Coursera: Biology Meets Programming: Bioinformatics for Beginners

 with  Pavel Pevzner and Phillip E. C. Compeau
Are you interested in learning how to program (in Python) within a scientific setting?

This course will cover algorithms for solving various biological problems along with a handful of programming challenges helping you implement these algorithms in Python. It offers a gently-paced introduction to our Bioinformatics Specialization (https://www.coursera.org/specializations/bioinformatics), preparing learners to take the first course in the Specialization, "Finding Hidden Messages in DNA" (https://www.coursera.org/learn/dna-analysis).

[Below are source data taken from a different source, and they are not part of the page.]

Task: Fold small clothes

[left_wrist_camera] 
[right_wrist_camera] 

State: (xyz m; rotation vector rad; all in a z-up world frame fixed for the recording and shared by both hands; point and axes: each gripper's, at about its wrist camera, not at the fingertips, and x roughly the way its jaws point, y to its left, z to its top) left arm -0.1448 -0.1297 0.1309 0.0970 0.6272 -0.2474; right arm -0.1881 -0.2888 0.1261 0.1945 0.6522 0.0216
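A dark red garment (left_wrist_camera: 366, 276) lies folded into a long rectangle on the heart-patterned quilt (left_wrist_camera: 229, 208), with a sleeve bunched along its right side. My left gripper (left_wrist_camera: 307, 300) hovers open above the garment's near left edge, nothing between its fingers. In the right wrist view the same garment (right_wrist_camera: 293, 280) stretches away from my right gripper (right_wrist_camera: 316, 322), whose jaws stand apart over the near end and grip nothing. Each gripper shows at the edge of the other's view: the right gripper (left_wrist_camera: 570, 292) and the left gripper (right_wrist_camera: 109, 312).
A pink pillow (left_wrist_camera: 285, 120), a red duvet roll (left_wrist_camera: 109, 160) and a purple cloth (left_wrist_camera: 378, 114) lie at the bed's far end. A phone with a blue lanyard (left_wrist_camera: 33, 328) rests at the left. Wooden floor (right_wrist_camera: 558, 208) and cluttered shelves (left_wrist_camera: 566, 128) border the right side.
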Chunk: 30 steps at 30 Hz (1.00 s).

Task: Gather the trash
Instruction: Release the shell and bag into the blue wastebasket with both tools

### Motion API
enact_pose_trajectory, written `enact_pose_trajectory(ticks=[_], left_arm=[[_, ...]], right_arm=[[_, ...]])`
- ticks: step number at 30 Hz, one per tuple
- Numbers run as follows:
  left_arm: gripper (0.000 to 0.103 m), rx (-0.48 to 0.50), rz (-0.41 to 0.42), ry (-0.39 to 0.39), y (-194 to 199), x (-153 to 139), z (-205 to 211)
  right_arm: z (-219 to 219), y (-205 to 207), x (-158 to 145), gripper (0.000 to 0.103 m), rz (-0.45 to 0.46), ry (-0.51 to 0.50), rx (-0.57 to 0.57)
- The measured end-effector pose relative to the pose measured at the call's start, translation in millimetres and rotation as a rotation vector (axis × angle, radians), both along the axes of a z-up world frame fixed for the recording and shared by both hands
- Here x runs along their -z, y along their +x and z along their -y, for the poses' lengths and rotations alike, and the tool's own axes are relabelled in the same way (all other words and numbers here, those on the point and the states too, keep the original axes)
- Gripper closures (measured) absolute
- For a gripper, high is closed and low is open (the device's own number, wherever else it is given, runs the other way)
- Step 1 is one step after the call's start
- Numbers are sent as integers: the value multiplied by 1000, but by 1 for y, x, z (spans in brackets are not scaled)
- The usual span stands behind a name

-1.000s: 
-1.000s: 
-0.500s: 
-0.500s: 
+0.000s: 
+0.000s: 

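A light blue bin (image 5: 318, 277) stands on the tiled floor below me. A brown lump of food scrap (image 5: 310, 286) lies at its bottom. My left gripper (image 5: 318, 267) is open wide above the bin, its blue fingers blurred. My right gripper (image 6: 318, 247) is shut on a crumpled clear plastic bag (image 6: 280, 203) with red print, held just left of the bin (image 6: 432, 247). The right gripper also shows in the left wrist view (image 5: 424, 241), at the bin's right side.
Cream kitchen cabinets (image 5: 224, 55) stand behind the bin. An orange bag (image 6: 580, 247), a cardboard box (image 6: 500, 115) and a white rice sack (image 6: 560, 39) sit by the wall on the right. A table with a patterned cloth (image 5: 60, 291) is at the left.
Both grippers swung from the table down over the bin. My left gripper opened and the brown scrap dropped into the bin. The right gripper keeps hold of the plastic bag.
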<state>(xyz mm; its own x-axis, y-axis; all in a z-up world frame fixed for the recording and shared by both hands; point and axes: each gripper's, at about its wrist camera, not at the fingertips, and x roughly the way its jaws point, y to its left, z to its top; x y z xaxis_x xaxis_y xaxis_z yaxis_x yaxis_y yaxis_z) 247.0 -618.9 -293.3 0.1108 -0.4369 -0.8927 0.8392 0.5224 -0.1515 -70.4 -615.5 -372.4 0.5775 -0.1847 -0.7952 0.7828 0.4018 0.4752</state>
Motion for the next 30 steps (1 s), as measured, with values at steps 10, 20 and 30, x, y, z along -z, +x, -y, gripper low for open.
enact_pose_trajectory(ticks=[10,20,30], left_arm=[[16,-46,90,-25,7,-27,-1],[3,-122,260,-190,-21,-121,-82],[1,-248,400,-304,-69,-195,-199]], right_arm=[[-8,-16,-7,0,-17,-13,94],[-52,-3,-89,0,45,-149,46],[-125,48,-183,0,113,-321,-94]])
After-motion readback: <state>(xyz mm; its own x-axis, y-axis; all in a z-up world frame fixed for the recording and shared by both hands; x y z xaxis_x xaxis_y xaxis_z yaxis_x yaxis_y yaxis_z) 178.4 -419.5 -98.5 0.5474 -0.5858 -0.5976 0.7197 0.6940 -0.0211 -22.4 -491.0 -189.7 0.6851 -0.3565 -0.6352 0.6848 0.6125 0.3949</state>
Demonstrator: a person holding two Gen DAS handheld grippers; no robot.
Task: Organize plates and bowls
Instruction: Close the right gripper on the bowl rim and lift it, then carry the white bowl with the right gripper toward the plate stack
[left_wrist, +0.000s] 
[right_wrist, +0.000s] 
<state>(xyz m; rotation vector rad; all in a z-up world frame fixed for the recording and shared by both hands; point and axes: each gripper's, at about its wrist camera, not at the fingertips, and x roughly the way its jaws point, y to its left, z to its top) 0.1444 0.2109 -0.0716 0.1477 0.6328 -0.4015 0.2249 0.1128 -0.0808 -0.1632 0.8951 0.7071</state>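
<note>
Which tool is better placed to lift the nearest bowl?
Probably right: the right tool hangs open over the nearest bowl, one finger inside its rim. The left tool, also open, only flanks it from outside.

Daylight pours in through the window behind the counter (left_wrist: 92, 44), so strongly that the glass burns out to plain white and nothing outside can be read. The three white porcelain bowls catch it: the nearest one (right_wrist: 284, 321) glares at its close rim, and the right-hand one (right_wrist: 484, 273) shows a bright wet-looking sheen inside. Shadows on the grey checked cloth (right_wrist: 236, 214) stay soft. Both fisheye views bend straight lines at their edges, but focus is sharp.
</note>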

Each of the four weeks in the course will consist of two required components. First, an interactive textbook provides Python programming challenges that arise from real biological problems. If you haven't programmed in Python before, not to worry! We provide "Just-in-Time" exercises from the Codecademy Python track (https://www.codecademy.com/learn/python). And each page in our interactive textbook has its own discussion forum, where you can interact with other learners. Second, each week will culminate in a summary quiz.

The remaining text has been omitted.